This project is no longer actively maintained, see describingWebArchives for the current project
This is a working example of how to automate description of Web Archives in ArchivesSpace using the API and the Archive-It and Internet Archive CDX Servers.
If you enter some basic information in ASpace, the webArchives.py script will update dates, extents, and add digital object records that provide access to web archives for archival objects and their parent objects and resources.
This is an example for experimentation.
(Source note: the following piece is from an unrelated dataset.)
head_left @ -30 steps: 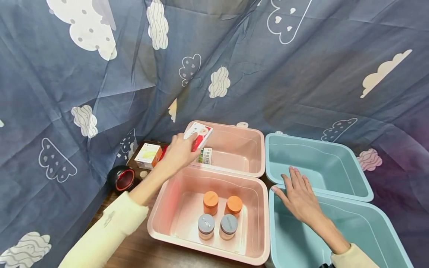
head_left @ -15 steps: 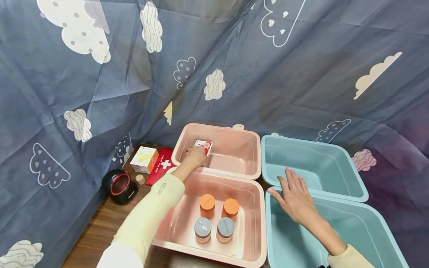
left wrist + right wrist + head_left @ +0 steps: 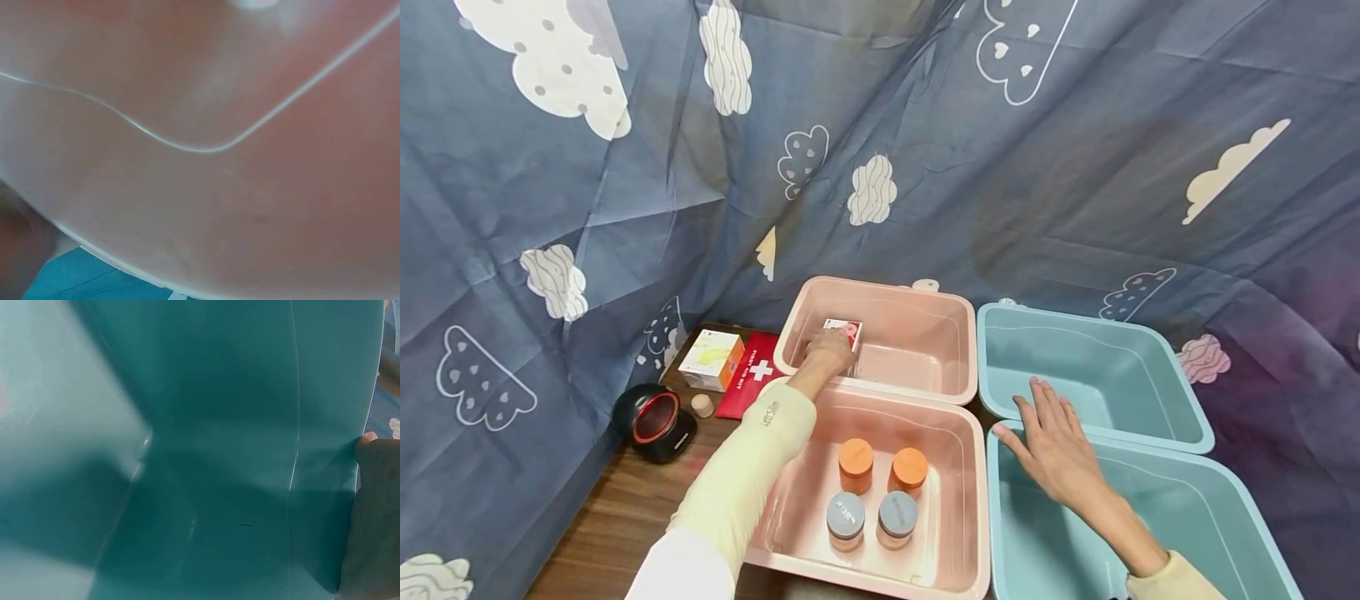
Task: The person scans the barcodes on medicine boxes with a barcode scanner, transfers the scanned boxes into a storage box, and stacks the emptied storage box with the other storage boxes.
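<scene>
Inside the far pink bin (image 3: 917, 297), at its left end, my left hand (image 3: 827, 350) grips a small white and red box (image 3: 852, 327). The hand covers most of the box, and the fingertips are hidden. Only the pink wall (image 3: 206, 200) and a blurred edge of the hand show in the left wrist view. With its fingers extended, my right hand (image 3: 1056, 450) rests at the adjoining rims of the far blue bin (image 3: 1097, 317) and the near blue bin (image 3: 1195, 462). It holds nothing.
The near pink bin (image 3: 790, 508) has two orange-lidded jars (image 3: 856, 458) and two grey-lidded jars (image 3: 846, 512) in it. Left of the bins lie a red first aid pouch (image 3: 752, 379), a white and orange box (image 3: 713, 358), a small cork-like piece (image 3: 702, 406) and a black device (image 3: 655, 421).
My left hand has carried the white and red box from above the far pink bin down into its left end. The right hand keeps its place on the blue bins.
</scene>
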`<state>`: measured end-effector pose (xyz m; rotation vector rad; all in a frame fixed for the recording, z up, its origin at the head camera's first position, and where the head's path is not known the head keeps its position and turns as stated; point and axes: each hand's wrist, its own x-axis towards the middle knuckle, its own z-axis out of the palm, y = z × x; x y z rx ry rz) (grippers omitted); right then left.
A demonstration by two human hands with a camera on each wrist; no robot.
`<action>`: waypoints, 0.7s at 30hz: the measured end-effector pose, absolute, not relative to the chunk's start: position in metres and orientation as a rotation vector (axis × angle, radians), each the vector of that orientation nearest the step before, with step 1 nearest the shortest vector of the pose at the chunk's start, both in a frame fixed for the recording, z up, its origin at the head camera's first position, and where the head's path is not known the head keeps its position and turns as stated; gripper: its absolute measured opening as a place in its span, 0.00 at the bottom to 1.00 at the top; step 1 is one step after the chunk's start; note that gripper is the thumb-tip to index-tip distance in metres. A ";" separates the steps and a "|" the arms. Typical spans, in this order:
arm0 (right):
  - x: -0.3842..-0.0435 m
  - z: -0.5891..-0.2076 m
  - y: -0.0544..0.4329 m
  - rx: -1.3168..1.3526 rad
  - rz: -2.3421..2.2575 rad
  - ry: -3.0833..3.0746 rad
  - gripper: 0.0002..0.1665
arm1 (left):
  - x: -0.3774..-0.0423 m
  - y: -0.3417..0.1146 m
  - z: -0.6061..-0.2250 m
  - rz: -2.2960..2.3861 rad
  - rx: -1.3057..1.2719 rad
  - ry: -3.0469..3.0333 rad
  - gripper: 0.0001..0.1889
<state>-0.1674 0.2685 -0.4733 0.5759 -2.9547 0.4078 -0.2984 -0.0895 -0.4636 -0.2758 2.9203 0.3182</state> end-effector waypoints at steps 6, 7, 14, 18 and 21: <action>-0.164 -0.477 0.268 0.571 0.423 -2.936 0.48 | -0.317 -0.097 -0.495 0.373 -0.304 2.922 0.37; -0.163 -0.477 0.268 0.568 0.426 -2.938 0.48 | -0.320 -0.099 -0.498 0.401 -0.301 2.912 0.38; -0.164 -0.467 0.262 0.549 0.385 -3.005 0.48 | -0.341 -0.121 -0.515 0.447 0.110 2.993 0.25; -0.164 -0.465 0.263 0.557 0.396 -2.997 0.48 | -0.302 -0.117 -0.459 0.541 0.656 2.983 0.22; -0.166 -0.469 0.265 0.577 0.407 -2.963 0.49 | -0.252 -0.109 -0.400 0.666 1.035 2.879 0.19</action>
Currently it requires a plaintext ASpace admin password, so you should only use this on a local or development instance.
The way information is stored in ASpace is flawed and will likely change. (Web Archives are containers, not description!)
The script just needs to know which Archival Objects are contained in web archives, the URL that refers to the original website that is being described, and a status field that denotes how the record should be updated.
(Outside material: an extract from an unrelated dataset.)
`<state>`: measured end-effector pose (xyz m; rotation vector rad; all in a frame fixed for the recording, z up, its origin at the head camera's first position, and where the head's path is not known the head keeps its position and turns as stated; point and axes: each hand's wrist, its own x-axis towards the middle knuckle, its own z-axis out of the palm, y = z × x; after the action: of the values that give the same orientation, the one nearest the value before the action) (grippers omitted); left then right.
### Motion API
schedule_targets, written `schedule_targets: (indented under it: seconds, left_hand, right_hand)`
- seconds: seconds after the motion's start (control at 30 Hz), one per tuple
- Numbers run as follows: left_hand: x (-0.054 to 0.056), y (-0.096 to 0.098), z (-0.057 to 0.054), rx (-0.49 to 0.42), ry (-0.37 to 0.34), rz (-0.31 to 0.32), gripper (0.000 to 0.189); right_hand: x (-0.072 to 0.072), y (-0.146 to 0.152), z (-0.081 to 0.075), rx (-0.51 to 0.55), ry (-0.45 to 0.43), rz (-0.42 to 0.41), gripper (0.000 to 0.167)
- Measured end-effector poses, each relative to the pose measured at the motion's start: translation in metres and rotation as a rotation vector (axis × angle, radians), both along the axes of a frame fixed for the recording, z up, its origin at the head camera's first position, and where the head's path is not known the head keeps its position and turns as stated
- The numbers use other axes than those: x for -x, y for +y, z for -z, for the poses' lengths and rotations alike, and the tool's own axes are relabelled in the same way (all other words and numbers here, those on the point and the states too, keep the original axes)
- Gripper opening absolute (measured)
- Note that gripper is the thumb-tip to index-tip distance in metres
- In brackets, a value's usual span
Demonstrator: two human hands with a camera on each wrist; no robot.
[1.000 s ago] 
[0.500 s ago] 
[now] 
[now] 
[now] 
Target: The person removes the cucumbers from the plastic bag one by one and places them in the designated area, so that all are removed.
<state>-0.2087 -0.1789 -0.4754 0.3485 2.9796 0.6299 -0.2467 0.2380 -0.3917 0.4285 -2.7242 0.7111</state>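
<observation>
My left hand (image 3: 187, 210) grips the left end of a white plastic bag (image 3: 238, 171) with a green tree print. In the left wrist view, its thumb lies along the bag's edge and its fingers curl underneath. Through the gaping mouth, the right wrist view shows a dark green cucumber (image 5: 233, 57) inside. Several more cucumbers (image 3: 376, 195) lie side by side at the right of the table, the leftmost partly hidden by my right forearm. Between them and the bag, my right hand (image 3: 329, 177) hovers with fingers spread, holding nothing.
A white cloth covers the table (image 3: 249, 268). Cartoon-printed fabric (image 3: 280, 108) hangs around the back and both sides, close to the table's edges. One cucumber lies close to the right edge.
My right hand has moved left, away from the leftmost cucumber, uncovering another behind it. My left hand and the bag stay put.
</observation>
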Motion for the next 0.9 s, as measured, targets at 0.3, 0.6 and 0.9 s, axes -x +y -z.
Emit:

- All ASpace resources that contain web archives needs a Physical Characteristics and Technical Requirements note with the content "Web Archives" (publish is not required)
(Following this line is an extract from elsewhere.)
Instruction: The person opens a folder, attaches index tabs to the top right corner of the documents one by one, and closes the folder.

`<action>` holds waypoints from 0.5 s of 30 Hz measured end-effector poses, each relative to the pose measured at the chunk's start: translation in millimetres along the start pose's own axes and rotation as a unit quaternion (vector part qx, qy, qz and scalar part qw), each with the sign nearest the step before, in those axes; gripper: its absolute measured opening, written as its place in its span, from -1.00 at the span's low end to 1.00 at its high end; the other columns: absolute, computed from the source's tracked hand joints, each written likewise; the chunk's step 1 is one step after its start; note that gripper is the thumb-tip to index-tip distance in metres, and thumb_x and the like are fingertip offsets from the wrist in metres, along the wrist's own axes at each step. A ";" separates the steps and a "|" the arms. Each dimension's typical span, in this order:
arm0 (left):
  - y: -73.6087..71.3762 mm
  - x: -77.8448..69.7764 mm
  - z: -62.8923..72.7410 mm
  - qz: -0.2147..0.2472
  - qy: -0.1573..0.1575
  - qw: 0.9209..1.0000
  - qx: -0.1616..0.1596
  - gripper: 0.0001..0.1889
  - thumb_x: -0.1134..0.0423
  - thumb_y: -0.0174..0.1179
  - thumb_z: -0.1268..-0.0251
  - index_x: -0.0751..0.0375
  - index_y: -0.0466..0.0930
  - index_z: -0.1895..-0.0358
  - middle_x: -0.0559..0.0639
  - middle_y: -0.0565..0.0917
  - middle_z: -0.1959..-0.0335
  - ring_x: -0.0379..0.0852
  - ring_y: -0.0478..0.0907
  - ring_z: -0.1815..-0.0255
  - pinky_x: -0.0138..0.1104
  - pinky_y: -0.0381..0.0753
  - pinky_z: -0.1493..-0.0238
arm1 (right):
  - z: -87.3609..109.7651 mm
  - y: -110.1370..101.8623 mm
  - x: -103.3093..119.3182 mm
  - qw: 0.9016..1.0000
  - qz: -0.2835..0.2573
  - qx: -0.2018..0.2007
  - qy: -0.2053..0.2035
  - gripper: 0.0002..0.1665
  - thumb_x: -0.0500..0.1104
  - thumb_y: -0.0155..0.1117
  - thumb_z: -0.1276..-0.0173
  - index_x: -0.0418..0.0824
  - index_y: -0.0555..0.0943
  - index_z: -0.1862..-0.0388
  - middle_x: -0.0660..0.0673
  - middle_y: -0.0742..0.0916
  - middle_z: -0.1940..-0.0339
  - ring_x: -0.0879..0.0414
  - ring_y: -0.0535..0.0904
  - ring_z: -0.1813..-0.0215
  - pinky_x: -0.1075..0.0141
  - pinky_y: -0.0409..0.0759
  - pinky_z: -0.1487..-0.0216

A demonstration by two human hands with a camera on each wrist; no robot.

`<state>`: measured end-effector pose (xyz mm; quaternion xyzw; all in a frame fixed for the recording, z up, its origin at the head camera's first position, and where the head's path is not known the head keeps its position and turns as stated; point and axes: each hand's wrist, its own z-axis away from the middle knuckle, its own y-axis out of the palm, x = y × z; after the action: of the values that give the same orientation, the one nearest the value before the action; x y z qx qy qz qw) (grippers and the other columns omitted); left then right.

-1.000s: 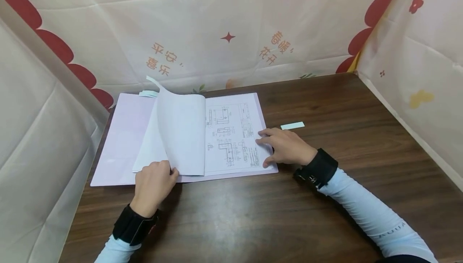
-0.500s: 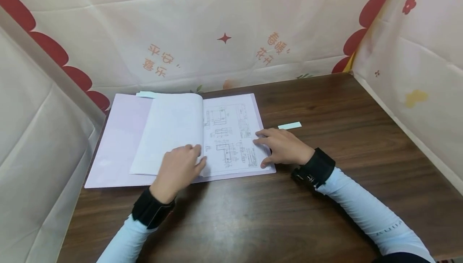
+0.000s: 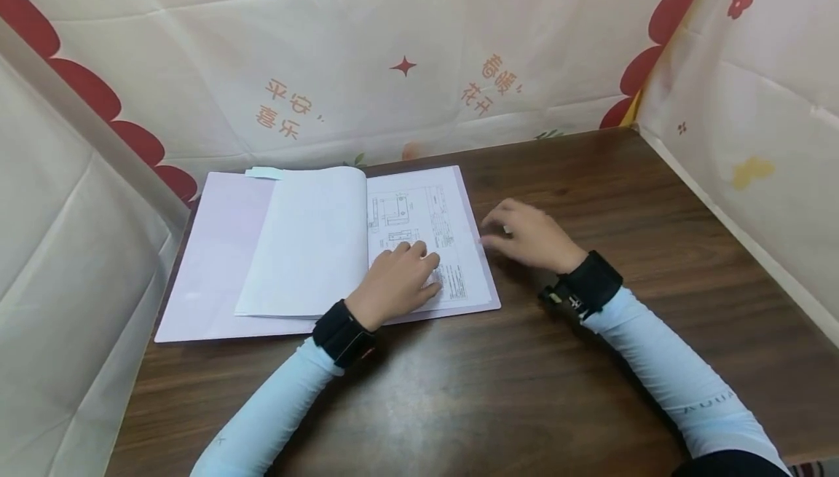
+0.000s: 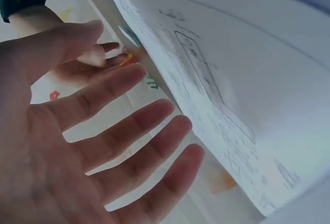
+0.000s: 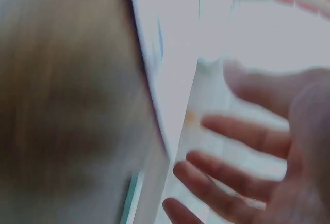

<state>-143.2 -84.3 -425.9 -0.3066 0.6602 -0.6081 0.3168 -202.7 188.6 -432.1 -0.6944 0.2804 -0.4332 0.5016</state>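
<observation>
A pale purple folder (image 3: pixel 226 244) lies opened flat on the table. White pages (image 3: pixel 314 244) are turned over to its left side. On its right side is a page with technical drawings (image 3: pixel 419 204). My left hand (image 3: pixel 393 284) is over the lower part of this drawing page, fingers apart and holding nothing. Whether it touches the paper I cannot tell. My right hand (image 3: pixel 534 237) is just right of the folder's edge, fingers loosely bent and blurred in its wrist view. Nearby lies a pale green strip (image 5: pixel 130 198), mostly hidden by the right hand in the head view.
Pale green tabs (image 3: pixel 264 172) stick out at the top of the turned pages. The brown wooden table (image 3: pixel 590 171) extends to the right and front. Printed cloth (image 3: pixel 393 25) hangs behind it and at both sides.
The left hand has laid the lifted page down to the left, let go and moved right over the drawing page. The right hand has left the folder's right edge, moving slightly right and away.
</observation>
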 end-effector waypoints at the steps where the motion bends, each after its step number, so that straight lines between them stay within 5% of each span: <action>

- All archival objects that are contained in web archives and all parent archival objects must be set as and "Other Level" labeled "Web Archives."
- All archival objects that are contained in web archives must have two external document notes (do not require publish, not case-sensitive):
- Title: "Status", Location: "active" "initial" or "inactive"
- Active will continually update dates and extents
- Initial, if a date is entered will only include captures before or between those dates
- Inactive will be ignored
- Title: "Status", Location: "active" "initial" or "inactive"
- The default extent label is "Captures" and this will need to be added in the Controlled Values or changed in the config file.
-
[config_data]
- API credentials (not recommended for production instances)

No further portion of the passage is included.